The Message Continues
This week we reveal a passage from St. Paul's letters. The statement is part of St. Paul's closing remarks. It is written to his beloved community as a last loving and stern reminder. It's like our last words of encouragement to a friend before a job interview: "Don't forget to be yourself!" or the last words of advice to students before an exam: "Take your time and do not forget to check your work."
Before signing off, Paul reminds his friends (who undoubtedly knew the story of Abraham): "Do not forget that by welcoming strangers some have unknowingly entertained angels." Let us, like the very first readers of St. Paul's letters, be encouraged by and take heed of his good advice. When offering hospitality we see a glimpse of the Divine and ourselves become more angelic.
This week we revealed an image of people living in advent, i.e. waiting and preparing in hope for safety, joy and peace in their lives.
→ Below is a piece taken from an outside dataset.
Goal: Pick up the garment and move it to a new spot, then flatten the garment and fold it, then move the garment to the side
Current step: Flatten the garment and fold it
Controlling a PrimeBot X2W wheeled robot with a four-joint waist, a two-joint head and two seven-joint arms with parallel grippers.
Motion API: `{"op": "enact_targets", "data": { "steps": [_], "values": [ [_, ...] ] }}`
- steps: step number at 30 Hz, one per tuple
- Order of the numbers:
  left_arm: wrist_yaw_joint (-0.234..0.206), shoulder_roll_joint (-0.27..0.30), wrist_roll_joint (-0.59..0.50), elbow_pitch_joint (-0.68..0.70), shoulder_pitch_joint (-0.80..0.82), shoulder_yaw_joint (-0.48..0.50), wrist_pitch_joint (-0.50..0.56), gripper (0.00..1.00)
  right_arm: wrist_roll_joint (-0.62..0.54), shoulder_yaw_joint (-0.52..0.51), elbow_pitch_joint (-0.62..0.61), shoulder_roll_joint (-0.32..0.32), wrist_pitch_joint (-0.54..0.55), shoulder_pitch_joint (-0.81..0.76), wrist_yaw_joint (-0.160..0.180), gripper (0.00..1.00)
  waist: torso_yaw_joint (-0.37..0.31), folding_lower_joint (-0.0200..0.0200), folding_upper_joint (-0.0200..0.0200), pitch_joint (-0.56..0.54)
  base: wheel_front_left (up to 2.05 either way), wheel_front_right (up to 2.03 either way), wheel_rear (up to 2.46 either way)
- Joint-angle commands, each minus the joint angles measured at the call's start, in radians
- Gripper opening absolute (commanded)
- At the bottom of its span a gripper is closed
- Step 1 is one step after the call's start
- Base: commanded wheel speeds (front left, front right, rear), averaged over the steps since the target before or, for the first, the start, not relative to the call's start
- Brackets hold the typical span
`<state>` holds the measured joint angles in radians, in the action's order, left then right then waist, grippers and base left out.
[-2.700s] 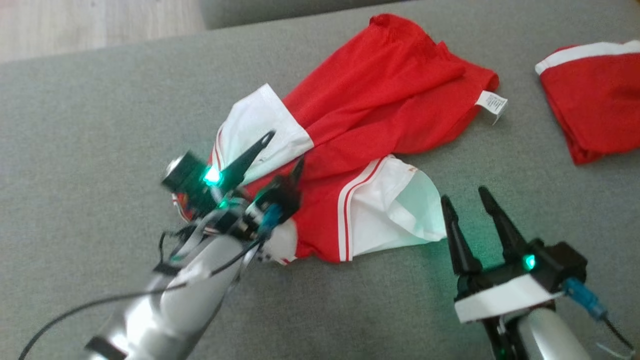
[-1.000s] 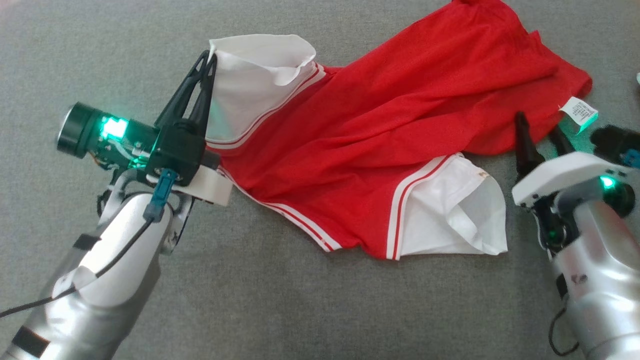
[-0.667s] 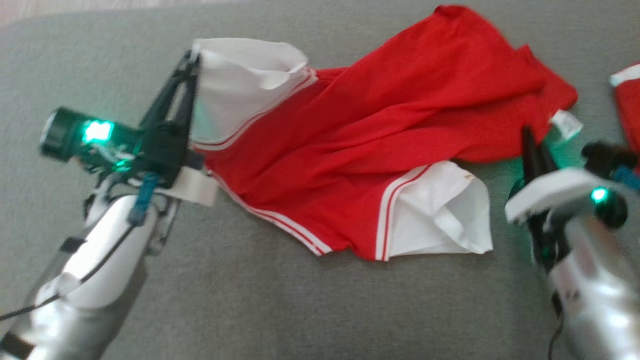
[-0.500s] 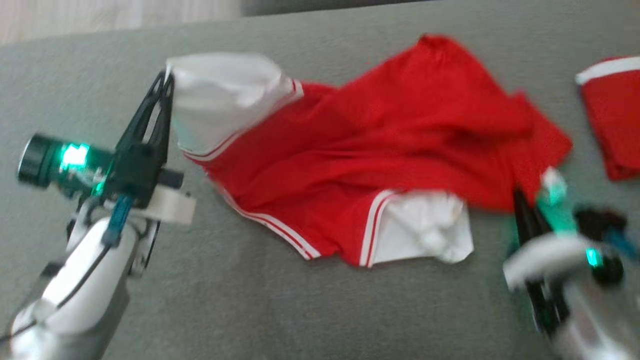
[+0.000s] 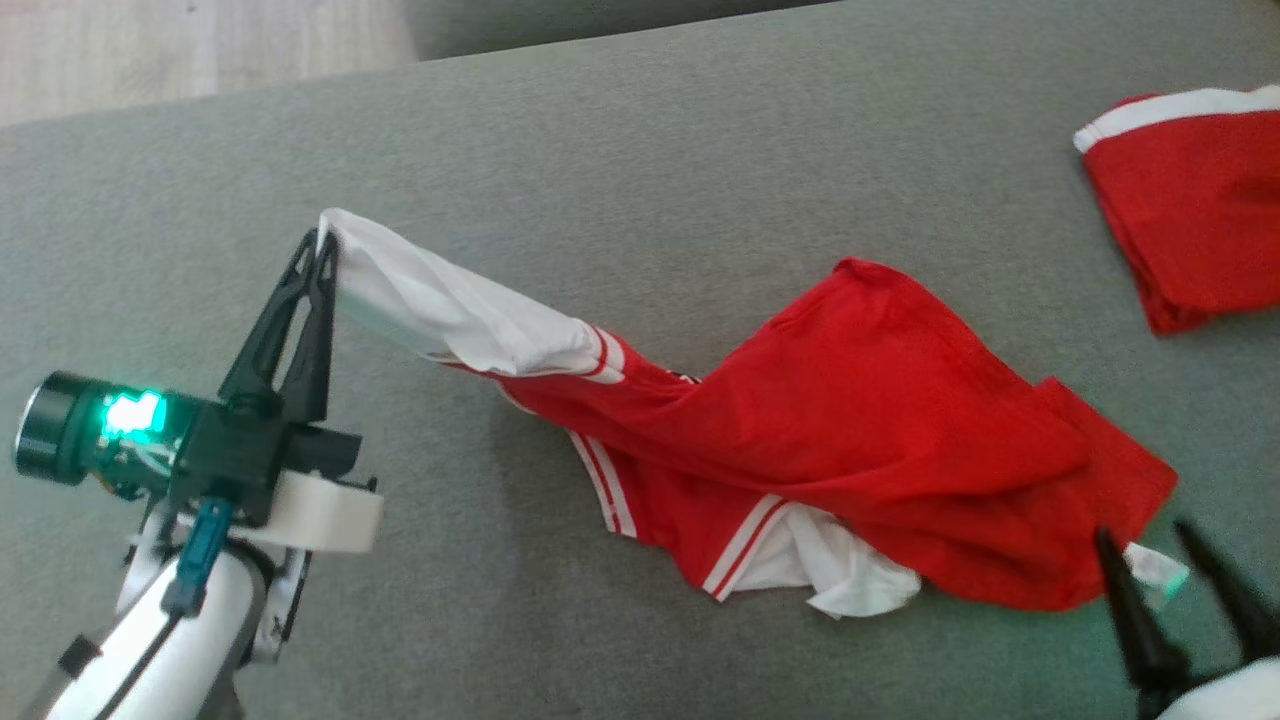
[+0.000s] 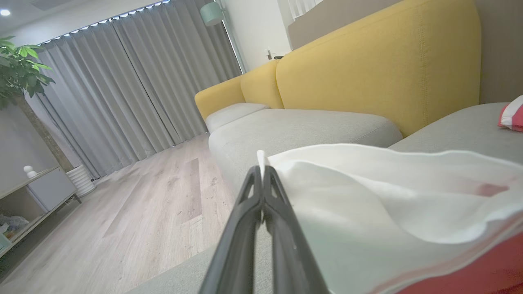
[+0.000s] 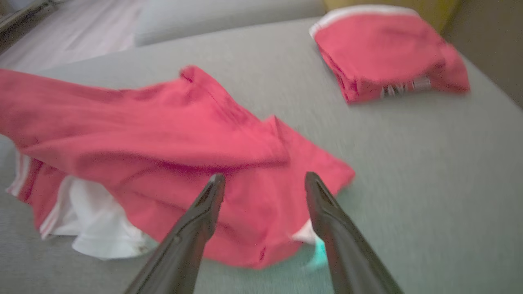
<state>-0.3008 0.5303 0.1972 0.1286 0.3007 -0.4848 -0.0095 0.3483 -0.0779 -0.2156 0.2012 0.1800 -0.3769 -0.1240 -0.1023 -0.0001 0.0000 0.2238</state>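
The garment (image 5: 880,440) is a red top with white, red-striped sleeves, stretched across the grey sofa seat (image 5: 640,150). My left gripper (image 5: 325,240) is shut on the hem of one white sleeve (image 5: 440,305) and holds it raised at the left; the left wrist view shows the same pinch (image 6: 261,167) on white cloth (image 6: 367,192). The red body trails down to the right and rests on the seat. My right gripper (image 5: 1150,540) stands open at the lower right, just over the garment's near edge (image 7: 245,163), with nothing between its fingers (image 7: 204,208).
A second red garment (image 5: 1190,220), folded with a white band, lies at the far right of the seat (image 7: 388,49). Wood floor (image 6: 155,192) runs beyond the seat's left edge. A yellow sofa back (image 6: 367,69) rises behind.
My left gripper has pulled the white sleeve up and leftward, drawing the garment out long. The right gripper has let go of the red edge and now stands open. The head camera has shifted.
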Motion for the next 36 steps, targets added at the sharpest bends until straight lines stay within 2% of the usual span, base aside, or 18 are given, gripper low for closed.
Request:
{"op": "enact_targets", "data": {
  "steps": [1, 4, 7, 12, 17, 21, 24, 31, 32, 33, 34, 35, 36],
  "values": [
    [-0.011, 0.041, 0.005, 0.047, 0.022, 0.047, 0.006, 0.0, -0.013, -0.002, -0.115, 0.051, 0.046, 0.018, -0.007, 1.0, 0.012, 0.0001, 0.0, 0.001, 0.0, 0.0, 0.0],
    [-0.016, 0.028, 0.008, 0.072, 0.009, 0.033, 0.01, 0.0, 0.021, -0.012, -0.252, 0.104, 0.152, 0.038, -0.007, 1.0, 0.04, 0.0001, 0.0, -0.002, 0.0, 0.0, 0.0],
    [-0.022, 0.011, 0.013, 0.085, 0.001, 0.022, 0.003, 0.0, 0.049, -0.005, -0.271, 0.206, 0.212, 0.135, -0.007, 1.0, 0.071, 0.0001, 0.0, 0.0, 0.0, 0.0, 0.0],
    [-0.013, -0.028, 0.031, 0.082, -0.005, -0.007, -0.018, 0.0, 0.08, 0.11, -0.122, 0.395, 0.272, 0.331, -0.007, 1.0, 0.134, 0.0001, 0.0, 0.001, 0.0, 0.0, 0.0],
    [0.001, -0.051, 0.045, 0.06, 0.0, -0.026, -0.042, 0.0, 0.125, 0.282, 0.065, 0.499, 0.274, 0.53, -0.007, 1.0, 0.178, 0.0001, 0.0, 0.004, 0.0, 0.0, 0.0],
    [0.01, -0.067, 0.05, 0.051, 0.003, -0.044, -0.055, 0.0, 0.145, 0.434, 0.217, 0.527, 0.26, 0.661, -0.007, 1.0, 0.201, 0.0001, 0.0, 0.015, 0.0, 0.0, 0.0],
    [0.011, -0.075, 0.053, 0.048, 0.003, -0.05, -0.061, 0.0, 0.151, 0.541, 0.315, 0.522, 0.235, 0.751, -0.007, 1.0, 0.21, 0.0001, 0.0, 0.026, 0.0, 0.0, 0.0],
    [0.022, -0.087, 0.057, 0.033, 0.019, -0.066, -0.072, 0.0, 0.188, 0.702, 0.515, 0.487, 0.197, 0.907, -0.007, 1.0, 0.236, 0.0001, 0.0, 0.048, 0.0, 0.0, 0.0],
    [0.024, -0.088, 0.057, 0.031, 0.023, -0.068, -0.072, 0.0, 0.199, 0.719, 0.538, 0.485, 0.193, 0.921, -0.007, 0.96, 0.24, 0.0001, 0.0, 0.05, 0.0, 0.0, 0.0],
    [0.025, -0.089, 0.057, 0.028, 0.027, -0.069, -0.072, 0.0, 0.209, 0.734, 0.558, 0.484, 0.189, 0.935, -0.007, 0.83, 0.242, 0.0001, 0.0, 0.052, 0.0, 0.0, 0.0],
    [0.026, -0.091, 0.057, 0.026, 0.03, -0.071, -0.073, 0.0, 0.217, 0.749, 0.575, 0.484, 0.184, 0.947, -0.007, 0.65, 0.245, 0.0001, 0.0, 0.053, 0.0, 0.0, 0.0],
    [0.026, -0.091, 0.057, 0.026, 0.03, -0.071, -0.073, 0.0, 0.217, 0.749, 0.575, 0.484, 0.184, 0.947, -0.007, 0.65, 0.245, 0.0001, 0.0, 0.053, 0.0, 0.0, 0.0],
    [0.027, -0.092, 0.057, 0.024, 0.033, -0.072, -0.073, 0.0, 0.228, 0.763, 0.591, 0.483, 0.18, 0.957, -0.007, 0.49, 0.247, 0.0001, 0.0, 0.053, 0.0, 0.0, 0.0]
  ]
}}
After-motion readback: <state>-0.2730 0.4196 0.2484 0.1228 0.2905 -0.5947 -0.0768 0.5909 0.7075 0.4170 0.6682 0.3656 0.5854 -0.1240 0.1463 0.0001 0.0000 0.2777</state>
Nearly 1 in 100 people worldwide are now displaced from their homes, the highest share of the world’s population that has been forcibly displaced since the UN High Commissioner for Refugees began collecting data on displaced persons in 1951.
About six-in-ten Syrians are now displaced from their homes, a number unprecedented in recent history for a single country.
We, as a community, are pondering this question: "When did we see you a stranger and welcome you?"
Pray the we might be able to answer this question with a long list of examples...
This week we revealed a message from Pope Francis. In October 2016 during his regular weekly address at the Vatican he called for solidarity with refugees. You can watch a minute-long (but moving) clip of the Pope here:
or read some of Pope Francis' remarks here:
He could not be more direct with us, or more encouraging!
A Show of Support
Benincasa Community sends Light & Love to you and yours on this darkest day of the year!
We organized a program of movement music and traditional carols written on the theme of "welcoming the stranger", in order to draw a correlation between the christian season and politics of greed and individualism. The day was met with rain and high spirits when over 70 people gathered for the event to sing and strategize for the growing resistance.